The material below must be retyped in full, with every line kept exactly as it is.

---------- Supplied data

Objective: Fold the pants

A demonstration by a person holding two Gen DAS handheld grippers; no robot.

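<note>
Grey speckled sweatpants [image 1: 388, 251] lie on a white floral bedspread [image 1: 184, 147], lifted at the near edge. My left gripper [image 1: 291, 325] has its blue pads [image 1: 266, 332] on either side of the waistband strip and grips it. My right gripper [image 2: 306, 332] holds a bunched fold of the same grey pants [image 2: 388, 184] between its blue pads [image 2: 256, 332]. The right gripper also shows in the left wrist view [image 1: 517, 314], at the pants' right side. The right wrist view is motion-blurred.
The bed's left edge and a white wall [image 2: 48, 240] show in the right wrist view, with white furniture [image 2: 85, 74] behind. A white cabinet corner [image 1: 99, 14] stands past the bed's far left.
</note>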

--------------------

Output of the exercise:
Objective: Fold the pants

A demonstration by a person holding two Gen DAS handheld grippers; no robot.

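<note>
Grey speckled sweatpants [image 1: 388, 251] lie on a white floral bedspread [image 1: 184, 147], lifted at the near edge. My left gripper [image 1: 291, 325] has its blue pads [image 1: 266, 332] on either side of the waistband strip and grips it. My right gripper [image 2: 306, 332] holds a bunched fold of the same grey pants [image 2: 388, 184] between its blue pads [image 2: 256, 332]. The right gripper also shows in the left wrist view [image 1: 517, 314], at the pants' right side. The right wrist view is motion-blurred.
The bed's left edge and a white wall [image 2: 48, 240] show in the right wrist view, with white furniture [image 2: 85, 74] behind. A white cabinet corner [image 1: 99, 14] stands past the bed's far left.
</note>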

The exercise asks for nothing more than this.